_What needs to be done_. Which lines below include the string "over"? Please show each one.
--- Exercise data Enclosed Below ---
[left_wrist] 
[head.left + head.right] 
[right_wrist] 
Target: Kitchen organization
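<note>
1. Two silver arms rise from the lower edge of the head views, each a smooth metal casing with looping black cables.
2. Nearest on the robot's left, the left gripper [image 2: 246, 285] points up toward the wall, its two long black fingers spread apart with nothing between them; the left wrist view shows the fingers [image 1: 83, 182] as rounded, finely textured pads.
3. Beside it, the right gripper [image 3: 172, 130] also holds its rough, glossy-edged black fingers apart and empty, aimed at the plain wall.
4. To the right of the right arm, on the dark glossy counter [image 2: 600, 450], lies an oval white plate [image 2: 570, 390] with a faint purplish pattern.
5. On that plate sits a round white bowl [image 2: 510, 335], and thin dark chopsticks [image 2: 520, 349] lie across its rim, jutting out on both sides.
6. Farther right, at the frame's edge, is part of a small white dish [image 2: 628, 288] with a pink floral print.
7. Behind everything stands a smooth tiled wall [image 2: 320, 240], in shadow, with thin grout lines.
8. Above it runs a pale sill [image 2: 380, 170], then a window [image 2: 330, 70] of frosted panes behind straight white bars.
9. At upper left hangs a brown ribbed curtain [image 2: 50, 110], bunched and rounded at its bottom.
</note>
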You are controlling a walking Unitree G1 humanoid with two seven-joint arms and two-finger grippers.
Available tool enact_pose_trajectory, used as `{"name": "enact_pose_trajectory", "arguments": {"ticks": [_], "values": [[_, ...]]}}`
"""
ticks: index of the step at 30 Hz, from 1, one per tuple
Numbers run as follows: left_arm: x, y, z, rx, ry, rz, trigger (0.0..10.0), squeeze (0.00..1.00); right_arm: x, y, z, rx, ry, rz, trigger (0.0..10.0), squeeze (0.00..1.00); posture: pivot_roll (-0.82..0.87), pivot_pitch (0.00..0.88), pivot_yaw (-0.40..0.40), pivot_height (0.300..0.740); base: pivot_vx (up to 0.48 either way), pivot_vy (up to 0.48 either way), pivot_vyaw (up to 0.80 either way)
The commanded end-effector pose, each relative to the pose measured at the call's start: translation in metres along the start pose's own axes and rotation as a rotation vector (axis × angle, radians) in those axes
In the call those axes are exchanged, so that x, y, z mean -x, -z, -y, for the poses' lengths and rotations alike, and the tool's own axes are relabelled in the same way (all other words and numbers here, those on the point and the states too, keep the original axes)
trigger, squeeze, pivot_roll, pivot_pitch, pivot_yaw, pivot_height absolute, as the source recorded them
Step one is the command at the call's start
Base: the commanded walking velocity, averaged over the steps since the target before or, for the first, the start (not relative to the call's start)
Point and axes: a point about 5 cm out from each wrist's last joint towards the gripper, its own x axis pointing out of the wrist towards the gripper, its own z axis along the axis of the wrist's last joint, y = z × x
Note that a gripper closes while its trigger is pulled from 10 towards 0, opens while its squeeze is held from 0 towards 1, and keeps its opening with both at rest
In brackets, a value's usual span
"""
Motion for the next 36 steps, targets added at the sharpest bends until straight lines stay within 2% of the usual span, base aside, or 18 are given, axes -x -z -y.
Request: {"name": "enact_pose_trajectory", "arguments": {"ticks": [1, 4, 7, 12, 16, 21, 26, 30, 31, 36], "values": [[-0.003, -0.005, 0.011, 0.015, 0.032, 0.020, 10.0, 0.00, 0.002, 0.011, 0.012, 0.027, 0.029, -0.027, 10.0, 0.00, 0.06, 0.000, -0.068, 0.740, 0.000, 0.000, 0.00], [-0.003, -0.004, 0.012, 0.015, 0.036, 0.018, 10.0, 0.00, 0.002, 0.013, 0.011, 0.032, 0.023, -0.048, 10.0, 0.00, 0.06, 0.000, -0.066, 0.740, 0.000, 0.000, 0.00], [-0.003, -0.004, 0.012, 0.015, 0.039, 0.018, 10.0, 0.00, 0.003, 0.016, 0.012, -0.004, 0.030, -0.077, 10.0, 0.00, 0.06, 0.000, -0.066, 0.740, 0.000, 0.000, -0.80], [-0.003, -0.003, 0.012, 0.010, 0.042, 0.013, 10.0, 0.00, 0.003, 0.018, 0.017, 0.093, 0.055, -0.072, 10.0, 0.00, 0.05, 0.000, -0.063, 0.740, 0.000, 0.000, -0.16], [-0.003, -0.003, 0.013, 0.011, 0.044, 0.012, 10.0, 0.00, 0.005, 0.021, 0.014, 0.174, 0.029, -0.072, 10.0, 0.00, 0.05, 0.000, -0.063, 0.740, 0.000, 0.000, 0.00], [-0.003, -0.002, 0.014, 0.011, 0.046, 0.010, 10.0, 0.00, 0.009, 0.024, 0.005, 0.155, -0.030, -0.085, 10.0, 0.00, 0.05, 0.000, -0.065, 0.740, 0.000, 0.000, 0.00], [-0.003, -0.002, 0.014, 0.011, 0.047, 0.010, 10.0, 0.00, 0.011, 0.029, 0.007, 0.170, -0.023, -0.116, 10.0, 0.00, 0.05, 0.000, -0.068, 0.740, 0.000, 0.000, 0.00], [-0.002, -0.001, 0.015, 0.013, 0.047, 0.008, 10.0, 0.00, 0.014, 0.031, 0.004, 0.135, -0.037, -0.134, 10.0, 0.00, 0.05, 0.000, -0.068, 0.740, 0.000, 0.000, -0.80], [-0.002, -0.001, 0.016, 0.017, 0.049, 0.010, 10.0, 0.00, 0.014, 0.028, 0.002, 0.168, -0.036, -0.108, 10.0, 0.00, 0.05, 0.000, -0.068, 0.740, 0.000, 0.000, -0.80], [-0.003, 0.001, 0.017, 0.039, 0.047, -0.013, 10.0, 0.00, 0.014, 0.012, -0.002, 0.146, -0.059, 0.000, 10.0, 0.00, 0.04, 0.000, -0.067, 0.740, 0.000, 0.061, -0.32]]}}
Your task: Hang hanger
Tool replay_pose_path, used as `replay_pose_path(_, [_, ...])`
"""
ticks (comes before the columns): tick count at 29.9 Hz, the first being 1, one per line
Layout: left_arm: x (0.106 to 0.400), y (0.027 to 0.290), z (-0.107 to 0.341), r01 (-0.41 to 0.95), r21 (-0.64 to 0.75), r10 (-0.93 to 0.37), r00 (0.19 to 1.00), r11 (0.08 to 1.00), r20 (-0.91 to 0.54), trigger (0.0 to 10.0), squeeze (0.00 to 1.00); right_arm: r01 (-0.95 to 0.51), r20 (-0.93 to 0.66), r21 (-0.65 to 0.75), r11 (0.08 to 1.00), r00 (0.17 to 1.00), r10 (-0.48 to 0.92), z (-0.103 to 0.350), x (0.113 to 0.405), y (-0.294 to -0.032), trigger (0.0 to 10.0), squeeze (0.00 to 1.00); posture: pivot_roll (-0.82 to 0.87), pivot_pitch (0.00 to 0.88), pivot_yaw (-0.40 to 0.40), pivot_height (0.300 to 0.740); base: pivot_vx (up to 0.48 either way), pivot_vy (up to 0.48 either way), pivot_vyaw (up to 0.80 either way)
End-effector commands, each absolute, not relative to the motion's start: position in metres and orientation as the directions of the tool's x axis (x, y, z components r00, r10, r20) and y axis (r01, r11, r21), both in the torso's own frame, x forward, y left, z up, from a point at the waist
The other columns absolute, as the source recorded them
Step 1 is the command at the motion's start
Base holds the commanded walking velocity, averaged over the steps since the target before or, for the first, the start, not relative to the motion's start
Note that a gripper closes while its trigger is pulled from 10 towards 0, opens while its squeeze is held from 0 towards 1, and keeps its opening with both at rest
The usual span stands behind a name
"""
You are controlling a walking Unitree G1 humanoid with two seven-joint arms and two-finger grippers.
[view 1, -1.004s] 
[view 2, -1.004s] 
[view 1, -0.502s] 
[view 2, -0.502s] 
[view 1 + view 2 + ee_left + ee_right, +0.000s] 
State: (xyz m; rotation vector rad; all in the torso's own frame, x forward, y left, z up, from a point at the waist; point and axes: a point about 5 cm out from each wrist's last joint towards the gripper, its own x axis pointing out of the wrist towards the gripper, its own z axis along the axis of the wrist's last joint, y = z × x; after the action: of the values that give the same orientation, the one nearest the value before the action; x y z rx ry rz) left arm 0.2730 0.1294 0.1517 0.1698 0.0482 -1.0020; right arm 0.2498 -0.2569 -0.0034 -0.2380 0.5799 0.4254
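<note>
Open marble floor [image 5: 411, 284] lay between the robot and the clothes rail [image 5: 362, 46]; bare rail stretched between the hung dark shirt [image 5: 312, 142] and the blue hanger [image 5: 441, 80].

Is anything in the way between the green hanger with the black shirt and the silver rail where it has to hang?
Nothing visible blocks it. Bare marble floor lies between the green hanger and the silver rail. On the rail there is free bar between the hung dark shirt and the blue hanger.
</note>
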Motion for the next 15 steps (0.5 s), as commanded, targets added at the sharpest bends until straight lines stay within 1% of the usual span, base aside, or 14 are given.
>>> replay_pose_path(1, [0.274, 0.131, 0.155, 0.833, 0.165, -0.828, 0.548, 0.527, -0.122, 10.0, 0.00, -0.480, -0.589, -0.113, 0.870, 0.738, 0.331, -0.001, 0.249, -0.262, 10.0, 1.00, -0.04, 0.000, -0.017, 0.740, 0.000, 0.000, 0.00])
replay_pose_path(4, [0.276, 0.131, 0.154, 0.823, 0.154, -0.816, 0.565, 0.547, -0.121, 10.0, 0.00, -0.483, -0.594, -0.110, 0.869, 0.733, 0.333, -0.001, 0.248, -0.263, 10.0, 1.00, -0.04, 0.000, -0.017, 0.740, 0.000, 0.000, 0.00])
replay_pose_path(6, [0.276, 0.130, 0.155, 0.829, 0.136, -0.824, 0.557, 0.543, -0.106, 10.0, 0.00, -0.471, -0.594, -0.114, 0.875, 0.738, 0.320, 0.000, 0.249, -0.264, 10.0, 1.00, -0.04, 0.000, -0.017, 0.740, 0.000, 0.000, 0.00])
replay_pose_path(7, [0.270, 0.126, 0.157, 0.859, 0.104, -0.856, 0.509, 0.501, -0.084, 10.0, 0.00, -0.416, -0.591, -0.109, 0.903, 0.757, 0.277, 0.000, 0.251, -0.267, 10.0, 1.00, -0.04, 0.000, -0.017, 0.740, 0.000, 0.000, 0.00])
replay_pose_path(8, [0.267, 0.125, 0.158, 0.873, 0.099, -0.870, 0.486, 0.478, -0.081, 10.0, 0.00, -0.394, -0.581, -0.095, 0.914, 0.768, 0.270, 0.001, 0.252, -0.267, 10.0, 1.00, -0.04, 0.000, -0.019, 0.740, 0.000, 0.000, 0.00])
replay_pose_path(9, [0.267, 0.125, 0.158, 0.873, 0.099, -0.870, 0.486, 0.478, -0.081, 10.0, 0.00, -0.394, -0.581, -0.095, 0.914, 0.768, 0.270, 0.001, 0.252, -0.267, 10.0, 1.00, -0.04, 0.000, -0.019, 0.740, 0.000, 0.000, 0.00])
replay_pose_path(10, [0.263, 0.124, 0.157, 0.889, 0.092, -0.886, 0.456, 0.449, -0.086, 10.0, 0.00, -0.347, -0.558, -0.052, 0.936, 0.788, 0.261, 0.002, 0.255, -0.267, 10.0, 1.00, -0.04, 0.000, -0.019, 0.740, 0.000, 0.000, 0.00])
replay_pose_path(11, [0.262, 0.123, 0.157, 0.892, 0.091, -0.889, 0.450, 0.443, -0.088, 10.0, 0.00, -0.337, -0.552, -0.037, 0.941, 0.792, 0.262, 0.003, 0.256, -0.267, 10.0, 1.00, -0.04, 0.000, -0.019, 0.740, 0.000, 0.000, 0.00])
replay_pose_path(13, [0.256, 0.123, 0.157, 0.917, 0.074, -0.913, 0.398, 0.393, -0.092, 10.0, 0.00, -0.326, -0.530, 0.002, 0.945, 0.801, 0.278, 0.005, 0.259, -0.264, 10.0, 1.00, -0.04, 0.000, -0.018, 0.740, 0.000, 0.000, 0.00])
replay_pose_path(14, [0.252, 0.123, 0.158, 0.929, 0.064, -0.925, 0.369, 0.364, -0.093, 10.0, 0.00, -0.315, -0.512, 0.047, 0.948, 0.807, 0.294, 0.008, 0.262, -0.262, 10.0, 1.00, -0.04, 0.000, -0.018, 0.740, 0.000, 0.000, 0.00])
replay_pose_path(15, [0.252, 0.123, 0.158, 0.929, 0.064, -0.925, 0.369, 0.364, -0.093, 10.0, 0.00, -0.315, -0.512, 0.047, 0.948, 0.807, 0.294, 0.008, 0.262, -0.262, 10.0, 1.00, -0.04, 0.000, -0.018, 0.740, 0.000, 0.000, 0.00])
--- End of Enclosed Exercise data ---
_Answer to the problem_.
Base: the commanded walking velocity, averaged over the steps since the target before or, for the first, the start (not relative to the call's start)
Base holds the commanded walking velocity, averaged over the steps since the target before or, for the first, the start, not relative to the motion's start

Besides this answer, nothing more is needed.